Exercise objective:
Every line that includes the word "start" needs to be copied from the listing.
┌──
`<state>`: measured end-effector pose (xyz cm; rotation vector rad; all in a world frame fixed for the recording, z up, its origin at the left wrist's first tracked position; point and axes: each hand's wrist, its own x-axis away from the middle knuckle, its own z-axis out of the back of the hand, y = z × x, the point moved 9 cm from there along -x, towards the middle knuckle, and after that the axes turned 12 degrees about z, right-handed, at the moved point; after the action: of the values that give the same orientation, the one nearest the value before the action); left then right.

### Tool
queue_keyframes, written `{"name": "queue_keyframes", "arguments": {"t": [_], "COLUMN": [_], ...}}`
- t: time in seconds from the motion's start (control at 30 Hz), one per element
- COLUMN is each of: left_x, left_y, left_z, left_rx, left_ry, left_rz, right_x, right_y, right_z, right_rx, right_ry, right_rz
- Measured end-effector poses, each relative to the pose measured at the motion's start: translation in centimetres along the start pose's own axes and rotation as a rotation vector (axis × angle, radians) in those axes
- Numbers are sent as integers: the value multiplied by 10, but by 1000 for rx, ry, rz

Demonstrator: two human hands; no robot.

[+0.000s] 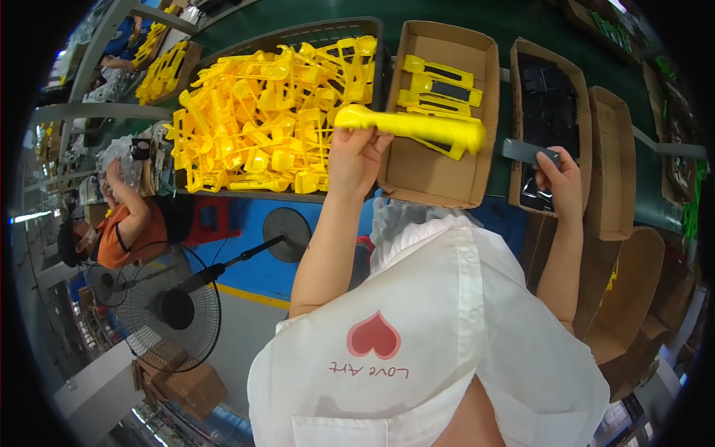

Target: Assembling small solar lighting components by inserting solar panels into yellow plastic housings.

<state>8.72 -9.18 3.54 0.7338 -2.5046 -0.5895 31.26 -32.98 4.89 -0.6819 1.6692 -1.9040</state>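
Observation:
My left hand [354, 158] is closed on one end of a long yellow plastic part [417, 125], its far end blurred by motion. The part is held level above the near edge of a cardboard box [428, 182] where several yellow frames with dark panels [439, 82] lie. My right hand [562, 181] pinches a flat dark grey rectangular plate [530, 153] between thumb and fingers. It hovers over a second cardboard box [521, 56] of black, shiny flat pieces [550, 93]. A gap separates the plate from the yellow part.
At left, a dark crate [316, 31] is heaped with yellow plastic parts [261, 112]. Another cardboard box [612, 164] stands at right on the green bench. A fan [175, 309] stands behind on the left, near a seated co-worker in orange [134, 235].

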Motion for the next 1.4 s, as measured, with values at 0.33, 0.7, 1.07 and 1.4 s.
{"name": "queue_keyframes", "arguments": {"t": [0.33,0.7,1.07,1.4], "left_x": [33,22,21,18], "left_y": [-106,-101,-97,-91], "left_z": [-25,-21,-16,-6], "left_rx": [-336,-715,-752,-834], "left_ry": [-83,-60,-46,-2], "left_rz": [857,658,613,553], "right_x": [23,26,31,25], "right_y": [-32,-15,-10,10], "right_z": [-68,-64,-68,-83], "right_rx": [104,224,442,553], "right_ry": [-345,-417,-360,-434], "right_rz": [-57,-115,-160,-257]}}
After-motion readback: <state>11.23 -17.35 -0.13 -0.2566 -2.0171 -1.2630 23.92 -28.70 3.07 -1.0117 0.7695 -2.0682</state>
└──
Output for this task:
- t: time in seconds from the motion's start (control at 30 Hz), one per element
- Measured end-effector poses, each relative to the pose measured at the motion's start: translation in centimetres along the start pose's own axes and rotation as a rotation vector (axis × angle, radians) in those axes

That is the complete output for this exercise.